We have upgraded today to NuttX 7.18 on PX4/master. This is a major upgrade from NuttX 6, which we had been using for several years almost unchanged. PX4 did grow exponentially in 2016, adding significant resources to our ability to drive the software development and flight testing. This allowed to take on the monumental task of re-validating the operating system. NuttX has evolved significantly in the last years, offering fixes, new functionality and support for new hardware like the STM32F7.
We always saw the technical strengths of NuttX and its interesting to note that a major company like Sony adopts it for products and talks about it at ARM Tech con. Every Pixhawk is flying the PX4 middleware and NuttX and so it might still be amongst the most widely adopted products running it.

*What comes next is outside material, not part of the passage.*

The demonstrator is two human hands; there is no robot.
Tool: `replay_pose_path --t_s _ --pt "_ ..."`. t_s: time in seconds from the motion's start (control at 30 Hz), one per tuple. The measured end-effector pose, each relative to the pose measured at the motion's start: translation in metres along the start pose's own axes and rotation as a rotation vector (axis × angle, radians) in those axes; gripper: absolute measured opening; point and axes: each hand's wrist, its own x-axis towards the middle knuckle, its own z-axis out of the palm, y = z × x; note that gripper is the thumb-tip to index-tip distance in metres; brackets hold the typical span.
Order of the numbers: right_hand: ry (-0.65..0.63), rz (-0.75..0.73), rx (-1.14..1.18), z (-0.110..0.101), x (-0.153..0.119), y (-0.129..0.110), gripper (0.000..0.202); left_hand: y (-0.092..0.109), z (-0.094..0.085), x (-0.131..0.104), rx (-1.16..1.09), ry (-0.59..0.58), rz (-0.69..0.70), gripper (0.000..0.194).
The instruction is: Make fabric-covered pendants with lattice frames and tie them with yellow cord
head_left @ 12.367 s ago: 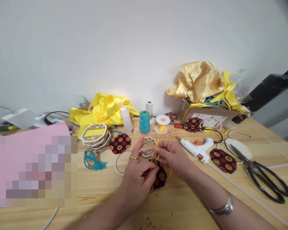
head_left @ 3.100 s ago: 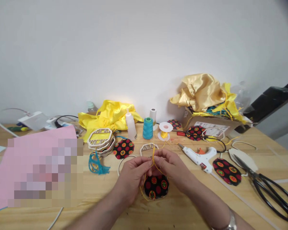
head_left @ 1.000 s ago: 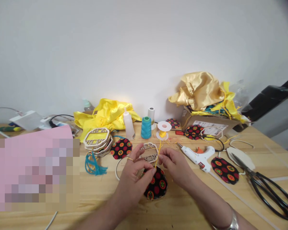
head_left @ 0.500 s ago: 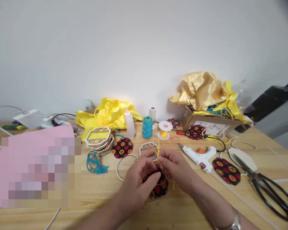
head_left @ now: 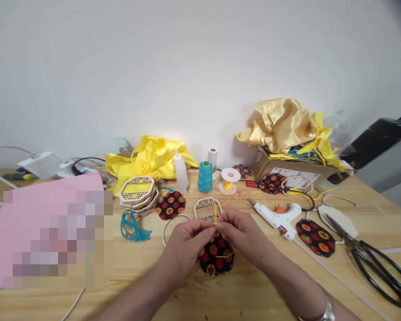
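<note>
Both hands meet at the top edge of a black patterned fabric piece [head_left: 217, 261] near the table's front. My left hand [head_left: 189, 243] pinches a yellow cord [head_left: 216, 214] from the left. From the right, my right hand [head_left: 242, 232] pinches the same cord, its fingertips touching those of the left. One end of the cord rises above the fingers, and another strand crosses the fabric. Just behind the hands lies a wooden lattice frame [head_left: 205, 207]. A pale ring [head_left: 167, 227] is partly covered by my left hand.
Left stand stacked lattice frames [head_left: 137, 189], a blue tassel [head_left: 135, 227] and yellow cloth [head_left: 150, 156]. Behind are a teal thread cone [head_left: 205, 177] and a spool [head_left: 230, 175]. Right are a glue gun [head_left: 277, 216], large black-handled scissors [head_left: 357, 249] and a cardboard box [head_left: 270, 166].
My left hand's fingers have closed from a curved, spread pose into a pinch beside my right fingertips. More of the patterned fabric shows, and the cord's upper end has shifted slightly left and down.
</note>
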Motion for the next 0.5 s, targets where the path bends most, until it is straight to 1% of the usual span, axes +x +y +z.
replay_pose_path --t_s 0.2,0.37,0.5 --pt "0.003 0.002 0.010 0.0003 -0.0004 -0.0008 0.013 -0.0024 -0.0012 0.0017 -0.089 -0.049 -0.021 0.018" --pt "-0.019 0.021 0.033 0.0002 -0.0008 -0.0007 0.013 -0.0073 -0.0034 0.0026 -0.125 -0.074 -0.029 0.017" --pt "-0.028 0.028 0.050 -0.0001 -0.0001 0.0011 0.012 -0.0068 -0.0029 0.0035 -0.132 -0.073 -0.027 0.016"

The team has been very active the past month, leading to a record contribution level. Although note that this is a very incomplete way to look at PX4 - you also need to factor in PX4/ecl, PX4/matrix, PX4/DriverFramework, etc, to get the full picture. This one repository is just the "glue" that brings it all together.
Cortex M7 vs. Parrot Bebop 2.
It is interesting to note that the CPU load running flight control on the STM32F7 on a single core is comparable to the CPU load on a much faster single core of a Parrot Bebop 2:
Below is the load on Bebop (percentage in the list is a single core)
And here is the load on a Cortex M7 (STM32F7, complete system load)
The similar number despite of the advantage of the Parrot Bebop 2 in clock speed makes sense: Flight control consists of many short interleaving tasks and sensor driver access for which Linux is not designed specifically, while the NuttX RTOS is. It also sheds a light on why prosumer drone manufacturers like DJI and Yuneec as well as Intel have retained an independent microcontroller for flight control in their models. Qualcomm is offering a smart hybrid approach by running PX4 on the DSP of the Snapdragon SoC, leaving Linux to run computer vision.